What the task asks: Give only the number of lines below that contain the word "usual".

Records for processing:
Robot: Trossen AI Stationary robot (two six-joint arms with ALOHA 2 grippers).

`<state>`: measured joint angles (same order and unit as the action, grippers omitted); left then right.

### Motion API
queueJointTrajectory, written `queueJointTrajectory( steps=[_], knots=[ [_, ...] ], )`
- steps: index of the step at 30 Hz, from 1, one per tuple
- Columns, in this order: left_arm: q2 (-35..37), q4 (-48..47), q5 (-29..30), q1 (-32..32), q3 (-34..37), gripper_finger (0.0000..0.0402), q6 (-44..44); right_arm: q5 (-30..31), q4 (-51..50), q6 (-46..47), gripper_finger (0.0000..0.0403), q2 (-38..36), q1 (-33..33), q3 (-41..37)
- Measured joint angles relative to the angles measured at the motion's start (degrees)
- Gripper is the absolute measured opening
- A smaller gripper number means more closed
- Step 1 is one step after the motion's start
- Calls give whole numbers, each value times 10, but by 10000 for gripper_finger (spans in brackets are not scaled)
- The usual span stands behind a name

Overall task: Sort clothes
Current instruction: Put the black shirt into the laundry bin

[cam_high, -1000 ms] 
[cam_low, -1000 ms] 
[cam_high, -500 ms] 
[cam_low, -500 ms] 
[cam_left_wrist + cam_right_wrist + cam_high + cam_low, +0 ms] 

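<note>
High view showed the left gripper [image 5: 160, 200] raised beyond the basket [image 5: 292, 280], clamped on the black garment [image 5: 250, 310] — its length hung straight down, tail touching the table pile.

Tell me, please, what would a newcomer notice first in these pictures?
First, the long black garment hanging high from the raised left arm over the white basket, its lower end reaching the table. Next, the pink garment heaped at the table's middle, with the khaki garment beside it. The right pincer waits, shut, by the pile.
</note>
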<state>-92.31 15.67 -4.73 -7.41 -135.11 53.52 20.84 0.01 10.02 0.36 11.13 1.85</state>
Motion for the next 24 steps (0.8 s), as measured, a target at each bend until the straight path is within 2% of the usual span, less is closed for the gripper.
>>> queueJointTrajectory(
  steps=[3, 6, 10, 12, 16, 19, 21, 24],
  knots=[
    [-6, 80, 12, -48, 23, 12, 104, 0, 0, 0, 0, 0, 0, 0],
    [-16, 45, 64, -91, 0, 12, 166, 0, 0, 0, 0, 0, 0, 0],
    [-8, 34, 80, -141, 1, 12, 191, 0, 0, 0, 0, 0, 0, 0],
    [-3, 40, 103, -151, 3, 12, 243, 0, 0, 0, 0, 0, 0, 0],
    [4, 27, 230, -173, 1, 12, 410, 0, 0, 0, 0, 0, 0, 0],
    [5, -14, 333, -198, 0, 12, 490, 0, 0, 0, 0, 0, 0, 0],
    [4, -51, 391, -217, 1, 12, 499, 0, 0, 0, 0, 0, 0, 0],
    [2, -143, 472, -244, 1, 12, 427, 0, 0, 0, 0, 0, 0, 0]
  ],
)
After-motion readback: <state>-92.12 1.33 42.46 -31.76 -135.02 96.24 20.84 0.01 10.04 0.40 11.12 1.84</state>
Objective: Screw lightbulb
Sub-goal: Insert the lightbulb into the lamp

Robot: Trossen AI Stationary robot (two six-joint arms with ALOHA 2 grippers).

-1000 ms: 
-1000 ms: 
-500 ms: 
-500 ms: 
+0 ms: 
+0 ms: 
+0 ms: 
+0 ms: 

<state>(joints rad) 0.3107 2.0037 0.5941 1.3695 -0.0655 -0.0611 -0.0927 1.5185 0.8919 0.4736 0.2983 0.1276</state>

Solution for this problem: 2